The nuns used to have to walk two or three blocks to their kitchen, he said.

The brothers traveled in August to help build, after raising the money for the project.

“The money was the big thing,” Joe McCarville said.

“These Haitians, this group of six guys that helped us, they are incredible workers,” he said. “It was 95 degrees, high humidity. They worked 36 hours straight. They had to because in order for us to put the electricity and plumbing in, things have to be done in a certain order, and we were kind of stopped until certain things got done. So they worked for 36 hours straight to get it done.”

“We put in 12 hours a day, and we were shot ,” Pat McCarville said. “We left, they stayed there, and when we came back they were still working. I’d like to bring at least six of them back here, I think.”

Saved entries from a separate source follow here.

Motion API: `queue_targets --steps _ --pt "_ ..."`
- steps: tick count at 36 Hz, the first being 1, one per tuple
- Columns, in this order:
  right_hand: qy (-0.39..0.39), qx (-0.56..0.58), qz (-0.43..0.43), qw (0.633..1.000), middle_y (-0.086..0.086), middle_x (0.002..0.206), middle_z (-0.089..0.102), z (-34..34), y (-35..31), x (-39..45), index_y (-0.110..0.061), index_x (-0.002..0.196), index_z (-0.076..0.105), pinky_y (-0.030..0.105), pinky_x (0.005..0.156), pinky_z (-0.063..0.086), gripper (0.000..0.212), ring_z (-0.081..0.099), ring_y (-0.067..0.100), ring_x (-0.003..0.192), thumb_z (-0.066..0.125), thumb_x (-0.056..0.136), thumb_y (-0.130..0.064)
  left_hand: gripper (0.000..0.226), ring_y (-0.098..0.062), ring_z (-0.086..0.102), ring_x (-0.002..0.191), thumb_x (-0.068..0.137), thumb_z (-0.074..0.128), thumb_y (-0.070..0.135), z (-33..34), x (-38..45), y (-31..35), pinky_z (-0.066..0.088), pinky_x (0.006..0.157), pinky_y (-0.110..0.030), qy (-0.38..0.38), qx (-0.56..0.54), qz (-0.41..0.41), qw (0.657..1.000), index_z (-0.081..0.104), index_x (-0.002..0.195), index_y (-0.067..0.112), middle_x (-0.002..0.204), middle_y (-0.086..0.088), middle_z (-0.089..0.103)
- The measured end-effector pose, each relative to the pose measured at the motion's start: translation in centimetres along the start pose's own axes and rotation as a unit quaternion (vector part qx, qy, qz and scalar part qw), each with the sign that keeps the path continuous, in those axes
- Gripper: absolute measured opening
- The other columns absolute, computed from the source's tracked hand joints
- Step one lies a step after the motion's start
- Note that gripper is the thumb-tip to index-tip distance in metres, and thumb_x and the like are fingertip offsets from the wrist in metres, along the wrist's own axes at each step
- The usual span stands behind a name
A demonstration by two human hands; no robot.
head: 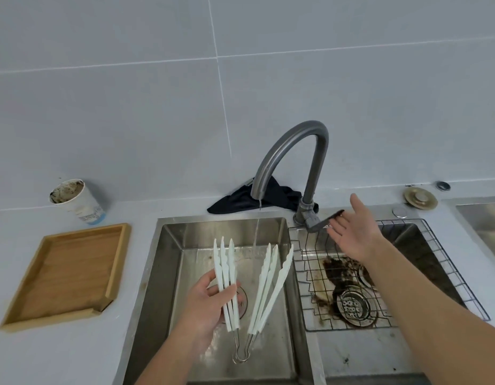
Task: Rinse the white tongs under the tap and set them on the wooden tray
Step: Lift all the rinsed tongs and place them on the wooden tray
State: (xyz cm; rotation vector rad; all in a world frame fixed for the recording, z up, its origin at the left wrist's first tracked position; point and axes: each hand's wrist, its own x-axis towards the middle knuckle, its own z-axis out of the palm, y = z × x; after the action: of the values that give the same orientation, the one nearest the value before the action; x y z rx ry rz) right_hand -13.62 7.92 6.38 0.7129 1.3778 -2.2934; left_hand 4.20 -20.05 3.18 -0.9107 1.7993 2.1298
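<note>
Around the sink [168, 273] the pale bench [60, 357] spreads out beneath a wall of grey tiles. The sink's left basin lies under the tap [285, 151], whose thin stream of water [256, 232] falls into it. Right of that basin a wire rack [449, 276] sits over a stained second basin with its drain strainer [352, 302]. Left of the sink the wooden tray [66, 273] rests on the bench, and behind it stands a dirty paper cup [77, 200]. A dark cloth [240, 200] is bunched behind the tap's spout. Over the left basin my left hand [210, 304] grips one arm of the white tongs [249, 287], which are spread wide, their tips just beside the stream. My right hand [352, 232] is flat with fingers straight, at the tap's lever [321, 222].
</note>
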Motion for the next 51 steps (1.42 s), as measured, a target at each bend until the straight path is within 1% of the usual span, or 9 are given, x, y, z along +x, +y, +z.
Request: queue_targets --steps 10,17,21,24,27,33,36,45,51 --pt "-0.037 -0.044 0.022 0.998 0.008 0.167 0.025 -2.5 -0.3 0.8 -0.011 0.160 0.024 0.044 0.125 0.019 0.074 0.021 0.027 0.154 0.037 0.103 -0.057 0.041 -0.025 0.075 0.082 0.093 0.069 0.002 0.5 -1.0 0.2 0.059 0.063 -0.037 0.029 -0.011 0.005 0.999 0.062 0.129 0.020 0.099 -0.009 0.080" --pt "-0.010 -0.053 0.017 0.998 0.012 0.168 0.020 -3.7 2.0 0.8 -0.013 0.161 0.014 0.046 0.123 0.026 0.075 0.026 0.030 0.152 0.041 0.103 -0.052 0.040 -0.025 0.077 0.083 0.094 0.068 0.002 0.8 -1.4 -0.2 0.059 0.063 -0.036 0.048 -0.020 0.003 0.999 0.063 0.129 0.020 0.098 -0.009 0.080" --pt "0.038 -0.116 0.007 0.993 0.018 0.156 0.043 -3.5 4.0 0.4 -0.006 0.154 0.034 0.047 0.116 0.039 0.060 0.046 0.034 0.140 0.047 0.105 -0.038 0.038 -0.024 0.077 0.080 0.094 0.069 0.003 1.1 -1.4 -0.4 0.059 0.063 -0.037 0.056 -0.027 0.003 0.998 0.064 0.127 0.021 0.099 -0.007 0.080" --pt "0.060 -0.178 -0.010 0.982 0.010 0.125 0.066 -2.9 5.7 -1.1 -0.008 0.142 0.051 0.043 0.102 0.051 0.044 0.064 0.026 0.115 0.052 0.103 -0.028 0.038 -0.025 0.077 0.081 0.093 0.070 0.005 1.4 -1.4 -0.4 0.060 0.062 -0.037 0.058 -0.034 0.007 0.998 0.065 0.126 0.021 0.101 -0.007 0.080" --pt "0.029 -0.203 -0.002 0.979 0.005 0.112 0.071 -1.9 7.0 -3.1 -0.013 0.131 0.058 0.033 0.086 0.055 0.033 0.068 0.018 0.103 0.056 0.102 -0.027 0.037 -0.024 0.077 0.078 0.092 0.070 0.003 1.6 -1.4 -0.3 0.061 0.062 -0.040 0.056 -0.042 0.013 0.997 0.065 0.125 0.020 0.100 -0.008 0.080" --pt "-0.081 -0.225 0.021 0.971 0.007 0.110 0.076 1.7 8.7 -7.1 -0.016 0.116 0.066 0.038 0.088 0.060 0.027 0.075 0.022 0.098 0.059 0.100 -0.036 0.037 -0.022 0.075 0.076 0.092 0.069 0.002 2.1 -1.3 0.4 0.060 0.058 -0.037 0.052 -0.060 0.027 0.997 0.064 0.125 0.018 0.100 -0.006 0.081" --pt "-0.131 -0.228 0.036 0.964 0.007 0.111 0.077 3.2 9.2 -8.2 -0.016 0.123 0.066 0.041 0.091 0.060 0.034 0.075 0.024 0.100 0.061 0.099 -0.039 0.035 -0.021 0.075 0.074 0.089 0.073 0.004 2.0 -1.2 0.8 0.060 0.059 -0.036 0.052 -0.069 0.035 0.996 0.067 0.121 0.020 0.096 -0.008 0.080" --pt "-0.167 -0.224 0.050 0.959 0.010 0.106 0.079 5.6 11.2 -8.8 -0.035 0.134 0.049 0.050 0.091 0.060 0.053 0.077 0.030 0.095 0.073 0.092 -0.013 0.039 -0.027 0.078 0.085 0.089 0.074 0.007 0.5 -0.8 1.2 0.060 0.067 -0.040 0.038 -0.088 0.044 0.994 0.066 0.124 0.023 0.100 -0.008 0.080" --pt "-0.131 -0.206 0.041 0.969 0.011 0.106 0.078 7.1 12.9 -8.9 -0.028 0.124 0.061 0.041 0.075 0.064 0.038 0.077 0.029 0.092 0.070 0.092 -0.008 0.038 -0.025 0.078 0.084 0.091 0.072 0.006 -1.0 -0.4 1.7 0.060 0.065 -0.039 0.023 -0.086 0.039 0.995 0.064 0.124 0.023 0.099 -0.005 0.081"
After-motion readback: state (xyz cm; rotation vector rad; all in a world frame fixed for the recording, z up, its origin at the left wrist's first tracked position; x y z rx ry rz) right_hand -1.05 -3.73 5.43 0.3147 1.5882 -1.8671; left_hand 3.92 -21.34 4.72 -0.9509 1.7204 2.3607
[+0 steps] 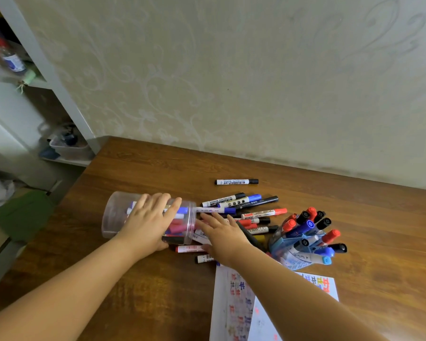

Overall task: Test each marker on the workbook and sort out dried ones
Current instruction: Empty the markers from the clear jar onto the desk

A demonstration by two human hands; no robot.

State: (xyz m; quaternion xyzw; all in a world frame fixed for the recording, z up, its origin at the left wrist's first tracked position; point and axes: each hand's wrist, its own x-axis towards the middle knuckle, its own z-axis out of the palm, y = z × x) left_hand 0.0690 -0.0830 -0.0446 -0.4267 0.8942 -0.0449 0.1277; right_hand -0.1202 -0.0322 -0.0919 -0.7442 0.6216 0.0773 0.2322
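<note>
From my head view, my left hand [149, 219] curls over the tipped clear jar [116, 212], steadying it, while my right hand [223, 233] lies flat with fingers spread on the spilled markers [241, 212] — holding none. I should keep the jar still and rake the markers gently toward the workbook [234, 306] at the bench [379, 217] edge — no scattering.

Wall: pale cream wallpaper [231, 70] with a faint floral scroll, beyond the hands.
Table: dark wood grain [158, 168], pushed against the wall.
Shelving: grey-white unit [42, 60] far left, holding blurred clutter.
Light: soft, even.
</note>
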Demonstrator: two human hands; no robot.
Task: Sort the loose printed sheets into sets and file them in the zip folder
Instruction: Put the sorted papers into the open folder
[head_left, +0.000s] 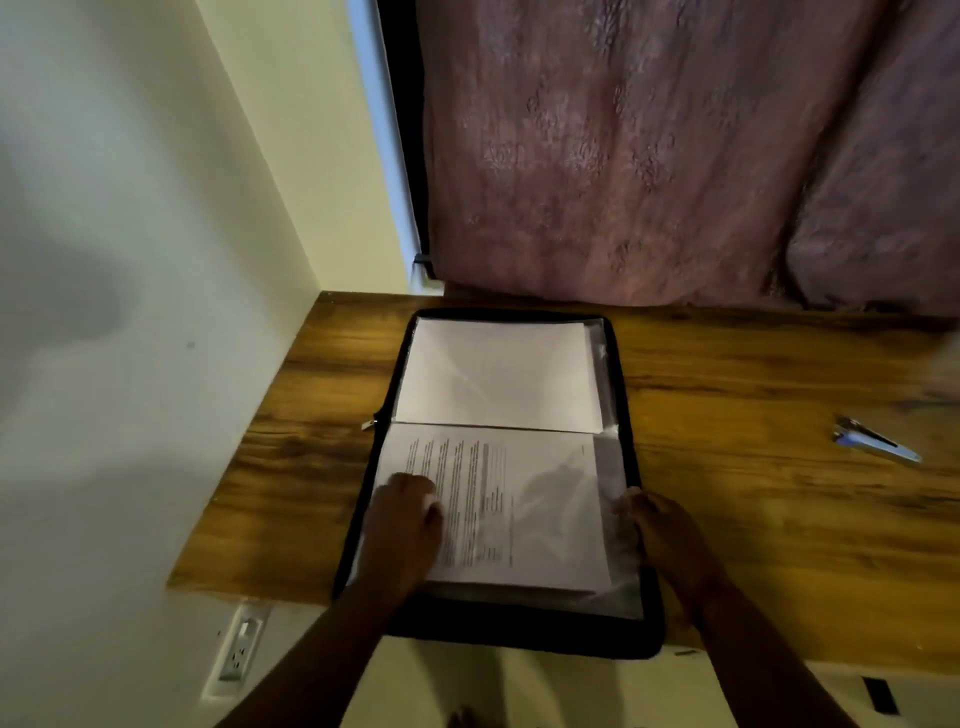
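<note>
A black zip folder (644, 613) lies open on the wooden desk (779, 519), its near edge hanging over the desk's front. Clear plastic sleeves fill it. The far sleeve holds a blank white sheet (498, 374). The near sleeve holds a printed sheet (519, 514) with text running sideways. My left hand (405, 530) rests on the left part of the printed sheet, fingers bent down onto it. My right hand (660, 530) grips the right edge of the near clear sleeve (615, 483).
A silver stapler (872, 441) lies on the desk to the right. A pinkish curtain (675, 156) hangs behind the desk. A wall runs along the left, with a power socket (239, 649) below the desk.
</note>
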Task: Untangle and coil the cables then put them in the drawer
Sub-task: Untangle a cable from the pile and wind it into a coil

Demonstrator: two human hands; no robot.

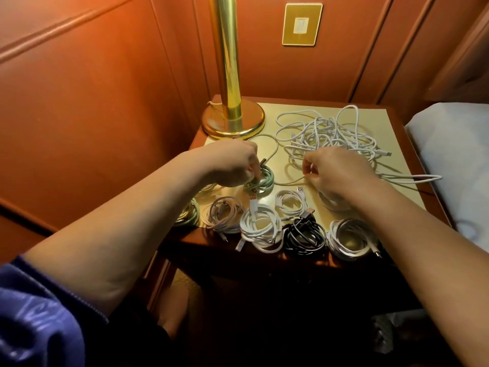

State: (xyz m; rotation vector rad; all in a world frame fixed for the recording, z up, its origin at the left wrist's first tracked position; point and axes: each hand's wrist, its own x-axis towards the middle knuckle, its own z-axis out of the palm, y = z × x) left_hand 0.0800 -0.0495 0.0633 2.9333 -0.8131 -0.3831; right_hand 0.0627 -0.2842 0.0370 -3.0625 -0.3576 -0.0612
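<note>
Here the left hand (232, 165) pinches a small mint-green coiled cable (260, 181) near the middle of the gold-topped wooden surface (391, 186), while the right hand (341, 173) pinches a thin pale strand (288, 182) running to that coil. A loose white cable tangle (328, 133) fills the far right corner. Finished coils, including a black coiled cable (304, 235), line the near edge.
</note>
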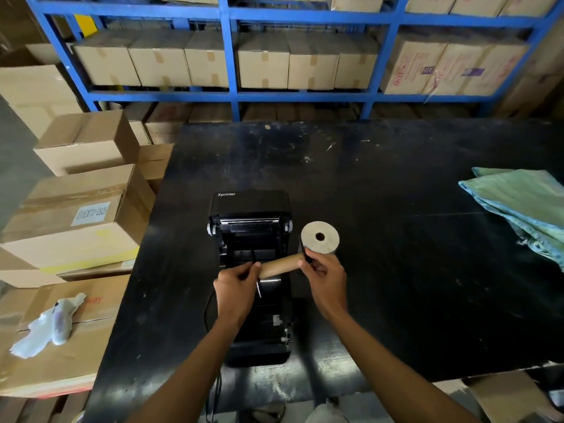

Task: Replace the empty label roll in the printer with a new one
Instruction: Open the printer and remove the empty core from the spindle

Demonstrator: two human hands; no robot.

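Observation:
A black Xprinter label printer lies open on the black table, its inside bay showing. Above the bay I hold a bare brown cardboard core level. My left hand pinches its left end, where a thin black flange or spindle part sticks out. My right hand grips its right end, also around a black piece. A full white label roll stands on end on the table just right of the printer, right behind my right hand.
Stacked cardboard boxes crowd the table's left side, one carrying a crumpled white rag. Folded green woven sacks lie at the table's right edge. Blue shelving full of boxes stands behind the table.

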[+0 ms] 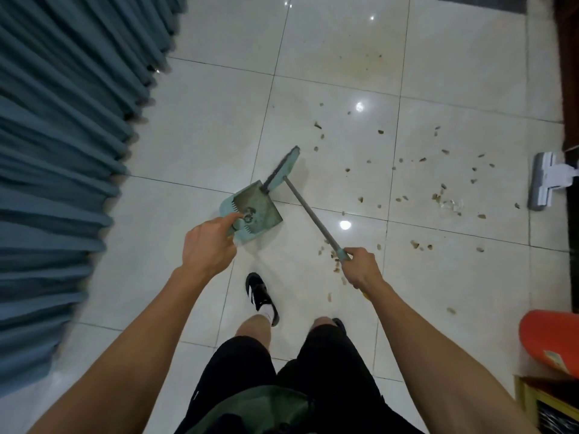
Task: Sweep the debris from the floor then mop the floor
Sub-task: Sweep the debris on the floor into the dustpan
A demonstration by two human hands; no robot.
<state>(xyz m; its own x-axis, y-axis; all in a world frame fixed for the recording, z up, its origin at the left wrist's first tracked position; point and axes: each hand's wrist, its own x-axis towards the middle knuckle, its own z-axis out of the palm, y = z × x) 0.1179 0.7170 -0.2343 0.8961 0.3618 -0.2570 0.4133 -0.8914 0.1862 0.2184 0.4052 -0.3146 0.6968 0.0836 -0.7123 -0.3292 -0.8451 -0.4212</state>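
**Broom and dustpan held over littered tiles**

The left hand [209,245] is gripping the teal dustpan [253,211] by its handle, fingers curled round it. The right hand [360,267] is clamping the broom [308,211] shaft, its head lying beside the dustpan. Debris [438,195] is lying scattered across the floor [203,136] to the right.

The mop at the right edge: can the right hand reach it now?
Probably not: the right hand grips the broom handle, and the mop head lies well beyond it across debris-strewn floor.
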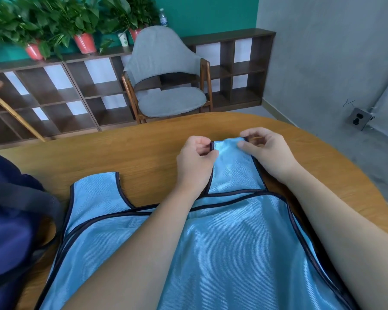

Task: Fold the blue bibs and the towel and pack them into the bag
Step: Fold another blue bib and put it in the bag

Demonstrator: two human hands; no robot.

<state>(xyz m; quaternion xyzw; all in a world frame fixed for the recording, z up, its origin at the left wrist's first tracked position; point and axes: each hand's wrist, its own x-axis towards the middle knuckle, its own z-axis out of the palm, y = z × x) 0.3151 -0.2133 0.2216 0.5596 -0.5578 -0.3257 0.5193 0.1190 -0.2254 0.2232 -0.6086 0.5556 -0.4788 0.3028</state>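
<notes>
Fabric, light blue with dark navy edging: a blue bib [222,253] is spread flat on a round wooden table [143,157], its body reaching toward the near edge of the view and its two shoulder straps pointing away. The right-hand strap [233,166] is stretched out along the tabletop, and its far end is held at both corners. The left corner of that end is pinched by the left hand [195,162], thumb and curled fingers closed on the dark trim. The right corner is pinched by the right hand [267,151], thumb and forefinger closed on the fabric while the remaining fingers are loosely curled above it. The strap end thus lies between the two hands, with the rest of the bib trailing back beneath both forearms. The other strap [96,191] is left flat on the table, well apart from either hand.

Bag [11,220], dark navy with a dark handle: seen at the left edge of the view, just beside the bib's left side, partly cut off by the frame.

Chair [166,81], grey upholstered with wooden frame: placed beyond the table. Shelving [61,97], dark wood, is set along the wall behind it, with potted plants [83,25] in red pots on top.
</notes>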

Some people ask if workers from the states traveling to Haiti does any good, Pat McCarville said. But Bastien’s group is run by native Haitians, and will be there for the long term.

“You have to start with education, I think, and then you can move up the ladder from there,” he said.

In spite of all the money sent to the Red Cross, you don’t see a lot of new buildings going up in Port Au Prince after the recent earthquake, Pat McCarville said.

Bastien said with his group, there is no administration overhead; everything goes to the people.

“Our struggle is mostly to pay the teachers,” Bastien said. “The kids, even though we ask them to pay a small tuition, throughout the year, 50 percent of them are not able to pay. So we depend on, almost 60 percent of our costs have to come from outside, to pay for the school, and also the clinic.”

He said his group is ready and able to put funds to good use even before there is another earthquake or flood to inspire donors.

“They don’t have to wait for a disaster,” he said. “Right here, 2,500 kids are being helped every single day.”

After his stop in Fort Dodge, where he spoke at the First Presbyterian Church, Bastien headed for Omaha.